> [Task to carry out] Read through the listing below and copy each line in which the word "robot" occurs.

+++++

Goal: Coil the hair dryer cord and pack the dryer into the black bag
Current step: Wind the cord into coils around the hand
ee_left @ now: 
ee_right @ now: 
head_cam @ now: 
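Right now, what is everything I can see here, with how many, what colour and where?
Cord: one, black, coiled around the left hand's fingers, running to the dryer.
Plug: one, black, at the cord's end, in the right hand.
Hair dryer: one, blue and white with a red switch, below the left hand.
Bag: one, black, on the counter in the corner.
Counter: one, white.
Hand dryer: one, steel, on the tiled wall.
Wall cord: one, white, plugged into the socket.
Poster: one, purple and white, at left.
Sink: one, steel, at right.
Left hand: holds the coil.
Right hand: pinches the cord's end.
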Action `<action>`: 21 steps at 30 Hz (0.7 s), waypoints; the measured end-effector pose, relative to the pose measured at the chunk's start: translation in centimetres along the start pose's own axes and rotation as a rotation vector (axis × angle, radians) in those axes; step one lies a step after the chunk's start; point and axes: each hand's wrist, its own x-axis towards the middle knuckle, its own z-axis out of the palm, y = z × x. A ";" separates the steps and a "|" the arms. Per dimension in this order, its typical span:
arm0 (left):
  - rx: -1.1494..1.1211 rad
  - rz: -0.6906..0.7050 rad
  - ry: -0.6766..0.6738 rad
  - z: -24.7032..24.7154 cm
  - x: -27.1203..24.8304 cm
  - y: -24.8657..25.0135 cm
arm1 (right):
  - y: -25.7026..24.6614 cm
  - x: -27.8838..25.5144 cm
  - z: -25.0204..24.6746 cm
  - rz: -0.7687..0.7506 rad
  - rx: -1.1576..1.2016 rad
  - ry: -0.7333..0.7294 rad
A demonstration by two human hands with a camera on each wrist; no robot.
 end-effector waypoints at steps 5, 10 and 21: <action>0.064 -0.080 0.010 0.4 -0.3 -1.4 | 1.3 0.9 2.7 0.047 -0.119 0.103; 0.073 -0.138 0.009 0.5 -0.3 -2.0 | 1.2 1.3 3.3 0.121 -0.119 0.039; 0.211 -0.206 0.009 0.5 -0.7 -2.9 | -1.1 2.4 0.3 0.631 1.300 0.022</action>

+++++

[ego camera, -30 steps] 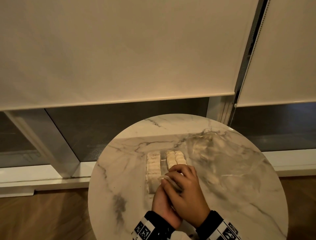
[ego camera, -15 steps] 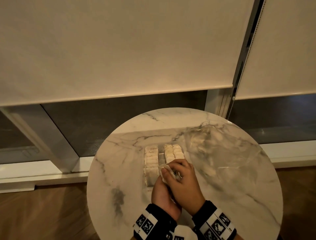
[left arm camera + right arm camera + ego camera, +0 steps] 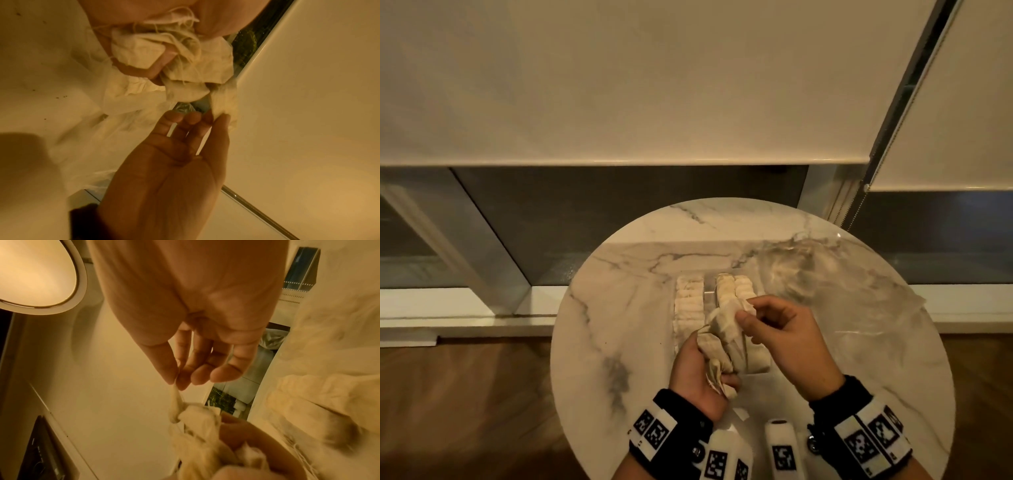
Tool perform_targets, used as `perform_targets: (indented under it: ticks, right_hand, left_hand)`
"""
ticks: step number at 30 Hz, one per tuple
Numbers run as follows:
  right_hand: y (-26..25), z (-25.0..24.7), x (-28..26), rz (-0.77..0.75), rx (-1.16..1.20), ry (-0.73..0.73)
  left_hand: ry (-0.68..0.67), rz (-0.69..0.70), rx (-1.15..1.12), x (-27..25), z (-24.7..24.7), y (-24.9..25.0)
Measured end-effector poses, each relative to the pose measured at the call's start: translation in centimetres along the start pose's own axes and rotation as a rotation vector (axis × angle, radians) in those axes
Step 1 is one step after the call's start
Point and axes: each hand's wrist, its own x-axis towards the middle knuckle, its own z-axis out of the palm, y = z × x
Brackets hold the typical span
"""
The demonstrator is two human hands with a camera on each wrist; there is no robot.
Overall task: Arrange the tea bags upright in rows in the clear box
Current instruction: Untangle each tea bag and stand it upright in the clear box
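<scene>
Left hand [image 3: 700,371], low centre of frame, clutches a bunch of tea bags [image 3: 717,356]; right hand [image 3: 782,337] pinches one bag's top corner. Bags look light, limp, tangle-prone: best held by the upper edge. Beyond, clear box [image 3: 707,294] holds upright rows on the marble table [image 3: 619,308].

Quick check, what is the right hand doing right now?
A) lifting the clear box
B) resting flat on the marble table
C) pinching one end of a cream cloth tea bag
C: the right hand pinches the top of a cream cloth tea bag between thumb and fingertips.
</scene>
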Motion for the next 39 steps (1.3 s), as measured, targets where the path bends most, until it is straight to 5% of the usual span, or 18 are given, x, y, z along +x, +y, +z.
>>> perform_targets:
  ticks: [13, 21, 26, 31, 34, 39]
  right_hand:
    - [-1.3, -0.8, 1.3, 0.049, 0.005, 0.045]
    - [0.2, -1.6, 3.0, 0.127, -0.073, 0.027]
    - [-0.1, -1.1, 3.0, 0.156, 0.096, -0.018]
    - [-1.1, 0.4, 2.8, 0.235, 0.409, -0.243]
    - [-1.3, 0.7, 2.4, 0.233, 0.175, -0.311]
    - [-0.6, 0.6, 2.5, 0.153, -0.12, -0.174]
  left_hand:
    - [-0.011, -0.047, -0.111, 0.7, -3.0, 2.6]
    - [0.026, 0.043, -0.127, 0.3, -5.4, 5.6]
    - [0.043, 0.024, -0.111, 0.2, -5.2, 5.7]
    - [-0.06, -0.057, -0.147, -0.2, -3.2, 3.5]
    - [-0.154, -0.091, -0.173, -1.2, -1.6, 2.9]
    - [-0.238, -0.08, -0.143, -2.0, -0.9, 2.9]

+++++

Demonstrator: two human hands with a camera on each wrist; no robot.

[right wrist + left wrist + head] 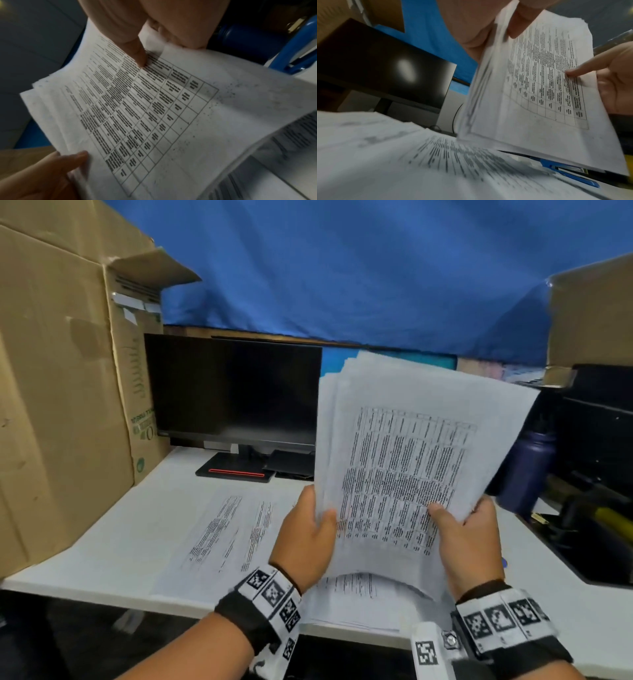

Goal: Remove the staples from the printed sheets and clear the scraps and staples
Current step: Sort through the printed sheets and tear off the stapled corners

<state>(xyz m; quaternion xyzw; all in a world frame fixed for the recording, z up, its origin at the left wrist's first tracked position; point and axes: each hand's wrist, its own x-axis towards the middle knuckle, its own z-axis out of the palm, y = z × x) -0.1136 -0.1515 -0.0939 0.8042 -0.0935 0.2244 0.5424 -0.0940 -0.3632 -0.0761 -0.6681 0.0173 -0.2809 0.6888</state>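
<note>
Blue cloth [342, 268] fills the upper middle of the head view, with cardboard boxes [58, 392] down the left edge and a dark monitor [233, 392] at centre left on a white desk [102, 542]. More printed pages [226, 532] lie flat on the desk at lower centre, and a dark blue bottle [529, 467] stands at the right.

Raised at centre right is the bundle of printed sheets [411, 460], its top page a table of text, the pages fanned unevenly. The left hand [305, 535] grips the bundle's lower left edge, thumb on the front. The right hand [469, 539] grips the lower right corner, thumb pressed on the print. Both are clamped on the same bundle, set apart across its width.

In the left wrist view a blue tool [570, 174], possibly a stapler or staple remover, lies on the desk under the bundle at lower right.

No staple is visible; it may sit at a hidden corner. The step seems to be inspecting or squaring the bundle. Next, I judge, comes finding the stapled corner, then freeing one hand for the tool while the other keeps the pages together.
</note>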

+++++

> [Solution for this task]
A demonstration by two human hands with a camera on each wrist; no robot.
The demonstrator is two human hands with a camera on each wrist; there is no robot.
Demonstrator: two human hands with a camera on each wrist; no robot.

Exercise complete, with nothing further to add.